By the gun lap for the CIF Southern Section Division 1 title race, it’s down to 2 boys rounding that last 200 meters. Who has a kick left? And, oh my, does it get exciting. The crowd’s roar crescendoes. The runners’ faces are pure agony; the form is getting sloppy; the eyes burn with intense focus on that finish line.
Dylan crosses the finish line, arms up in victory. I check the clock and lodge in my head a new PR. The look in his eye is delirium, unfocused, probably hardly knows his name. He stumbles to a stop, bends over, hands to the knees, head down, spits to the side, rib cage heaving. Others around him collapse to the ground, some burst into tears, another heads for the nearest garbage can and pukes Gatorade.
I am disbelieving and so proud.
There was another time – ok, forgive me while I wax nostalgic, can you blame me? – when he won the 2018 Cool Breeze. That race is the Lalapalooza of races, music blaring, food trucks rumbling, crowds swarming. By the time these boys race, it’s late at night, the trail is beat up, flag lines down, people wandering dangerously across the trail while the race is in progress. The beginning is a sight to see: 300 boys at the starting line, 50 lines, side by side, 6 boys deep and as the gun fires, a stampede zooms forward into a quickly narrowing funnel, and yes, some do get trampled. This 5k is basically three loops so spectators get to easily keep track of how the race is progressing.
Dylan hangs with the front bunch, and into the final 100 meters, with a sharp turn at the last 50 meters, he’s trailing this one guy, so I’m thinking second place. Great. I turn to see the boys round the 50 and, oh my god, that’s my son in front! I’m screaming. He’s sprinting, as if towards me, to the finish line. And with 10 meters left, I see this smile spread across his face, his eyes entirely open and focused and euphoric. His arms fling out wide as he crosses the finish. I nudge my way through the mob over to him. He is bent over. I place my hand on his back. He stands up. I hug him tight, soaking in his sweat, and say to him, “Great job. I am so proud of you.”

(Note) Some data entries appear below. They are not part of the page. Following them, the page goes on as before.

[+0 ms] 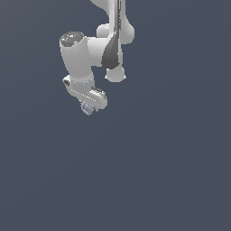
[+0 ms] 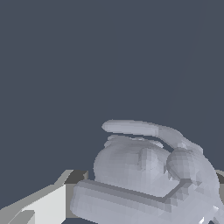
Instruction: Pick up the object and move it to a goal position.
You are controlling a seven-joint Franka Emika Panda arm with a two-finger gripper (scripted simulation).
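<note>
The gripper (image 1: 90, 104) is clamping the object (image 1: 86, 108), a small lavender-grey lump poking out just under the white fingers (image 1: 100, 100). In the wrist view the object (image 2: 148, 175) is sitting tight against a finger (image 2: 48, 203) and filling much of the picture, so the hold looks firm, likely kept snug for carrying. The arm (image 1: 81, 56) is reaching down over it, wrist tilted. Around the gripper there is only plain dark ground (image 1: 171, 171), nothing crowding on any side. No goal marker is showing, so how far the carry has to go can't be judged.
</note>
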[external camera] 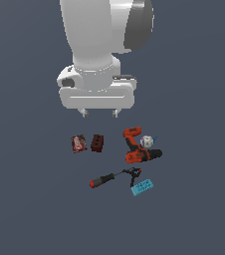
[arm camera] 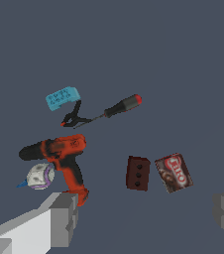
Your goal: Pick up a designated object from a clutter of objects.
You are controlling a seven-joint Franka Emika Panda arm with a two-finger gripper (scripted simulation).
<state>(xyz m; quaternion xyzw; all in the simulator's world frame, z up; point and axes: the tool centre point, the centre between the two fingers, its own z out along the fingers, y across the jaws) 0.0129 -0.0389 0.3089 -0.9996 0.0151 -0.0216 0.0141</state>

Now the track is silent. Chained and padlocked, abandoned and useless, I stare at it. I see phantoms of runners tall and proud at the beginning, elbowing their way through the pack, gasping for air heading around the last lap, then leaning into the finish line.

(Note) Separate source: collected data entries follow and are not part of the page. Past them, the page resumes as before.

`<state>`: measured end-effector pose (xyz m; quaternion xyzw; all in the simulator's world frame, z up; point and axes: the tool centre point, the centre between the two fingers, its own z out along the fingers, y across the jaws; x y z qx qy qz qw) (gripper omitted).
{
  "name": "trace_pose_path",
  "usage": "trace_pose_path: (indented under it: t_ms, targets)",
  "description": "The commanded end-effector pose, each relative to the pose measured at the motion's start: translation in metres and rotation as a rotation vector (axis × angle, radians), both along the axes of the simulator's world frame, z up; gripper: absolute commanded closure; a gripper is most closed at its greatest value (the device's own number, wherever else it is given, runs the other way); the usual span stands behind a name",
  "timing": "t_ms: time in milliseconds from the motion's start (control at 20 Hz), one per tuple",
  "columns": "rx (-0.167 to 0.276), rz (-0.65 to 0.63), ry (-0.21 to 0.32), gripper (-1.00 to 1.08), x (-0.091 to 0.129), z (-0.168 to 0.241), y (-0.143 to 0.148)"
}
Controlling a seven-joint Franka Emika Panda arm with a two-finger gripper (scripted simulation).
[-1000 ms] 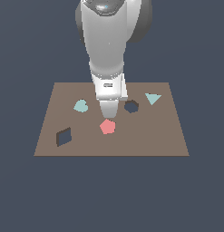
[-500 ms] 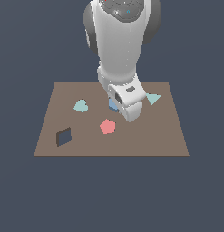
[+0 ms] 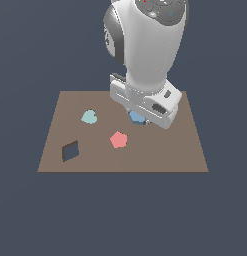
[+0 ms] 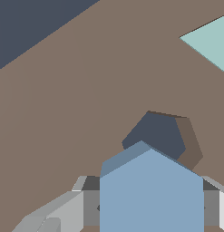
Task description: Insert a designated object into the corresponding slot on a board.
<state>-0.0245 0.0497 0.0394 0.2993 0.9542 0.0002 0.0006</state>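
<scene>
Blue and hexagon-like, the small block [image 4: 152, 190] sits pinched tight in the pincer [image 4: 152, 206], just above the dark hexagon hole [image 4: 161, 131] in the flat brown board [image 4: 63, 104]. Only the wrist view shows that hole; in the exterior view the arm hides it. No writing shows.

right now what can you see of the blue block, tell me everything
The blue block is a plain, matte light-blue piece with flat facets and angled edges. It sits between the gripper's grey fingers, which flank it on both sides. In the wrist view it is close to the dark hexagon slot in the brown board. In the exterior view the arm mostly hides it.
</scene>
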Motion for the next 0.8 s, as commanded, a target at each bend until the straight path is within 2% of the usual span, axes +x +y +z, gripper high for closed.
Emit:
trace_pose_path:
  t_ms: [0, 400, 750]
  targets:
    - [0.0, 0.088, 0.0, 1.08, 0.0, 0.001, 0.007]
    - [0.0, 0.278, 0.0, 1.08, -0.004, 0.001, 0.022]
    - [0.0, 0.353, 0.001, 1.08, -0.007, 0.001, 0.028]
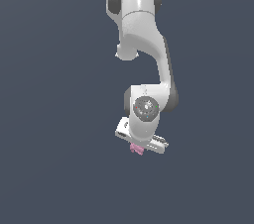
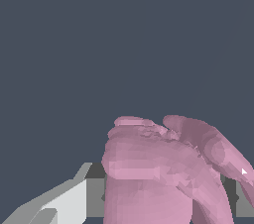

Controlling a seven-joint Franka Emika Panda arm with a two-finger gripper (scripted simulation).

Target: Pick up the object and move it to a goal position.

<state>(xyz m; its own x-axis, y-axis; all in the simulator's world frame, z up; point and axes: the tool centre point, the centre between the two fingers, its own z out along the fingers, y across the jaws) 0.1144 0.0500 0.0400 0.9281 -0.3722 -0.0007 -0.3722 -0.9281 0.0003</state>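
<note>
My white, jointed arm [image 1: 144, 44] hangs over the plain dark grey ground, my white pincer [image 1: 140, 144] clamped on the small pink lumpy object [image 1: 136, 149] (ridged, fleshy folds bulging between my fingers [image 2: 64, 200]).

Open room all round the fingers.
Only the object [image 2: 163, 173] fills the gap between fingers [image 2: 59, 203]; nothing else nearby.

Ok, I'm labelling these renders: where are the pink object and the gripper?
pink object [image 2: 158, 168]: wrist view, on its ridged folds.
pink object [image 1: 137, 149]: exterior view, on the part showing below the gripper.
gripper [image 1: 141, 142]: exterior view, underside of the white hand.
</note>
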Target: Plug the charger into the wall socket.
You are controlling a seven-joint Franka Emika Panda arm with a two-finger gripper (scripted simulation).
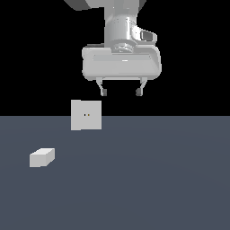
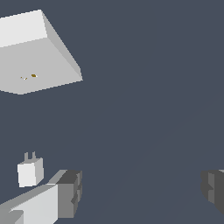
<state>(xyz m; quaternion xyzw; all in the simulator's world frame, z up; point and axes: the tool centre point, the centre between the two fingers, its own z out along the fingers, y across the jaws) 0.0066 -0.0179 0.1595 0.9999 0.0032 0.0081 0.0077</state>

Someone might ask, why are they trying so hard? And isn’t that a question about life, why do we try so hard? We don’t just stop at survival, we strive to excel, to master what we do.
Because inside there is this amazing feeling of accomplishment, of looking back and going, I did that, I just improved my time by 10 seconds or 1 second or .5 seconds. It’s addictive, and you want to do it again. You want to improve. You want to see what you can do. It gets you out of bed.
When it’s all taken away, when all has to stop just so we can survive, does it make track season look silly? Does it make sports look silly?
We are genetically encoded to respond to the underdog story, to triumph amidst overwhelming odds. Check out the Easter story which rises once again soon. The ultimate underdog triumphs over death. And perhaps that’s what great moments in sport offer: a touch of the divine for all to behold and whisper to their children one day that they were there when it happened, that in some way puts the foot on the throat of Death and says, “Ha, beat ‘cha!”
So how do you raise a Golden Boy who blows away your highest expectations. I kept thinking don’t worry, the time will come, he will fail and then you will deliver the lesson about how failure makes you a better person, you just get up, learn from your mistakes and keep going. But that shoe never dropped, until it did. This ashen Shoe dropped from the sky and smashed everything in sight, a deus ex machina in reverse wreaking failure, havoc and death in Biblical proportion.
Go ahead, Mr. Big shot dad, render that lesson now.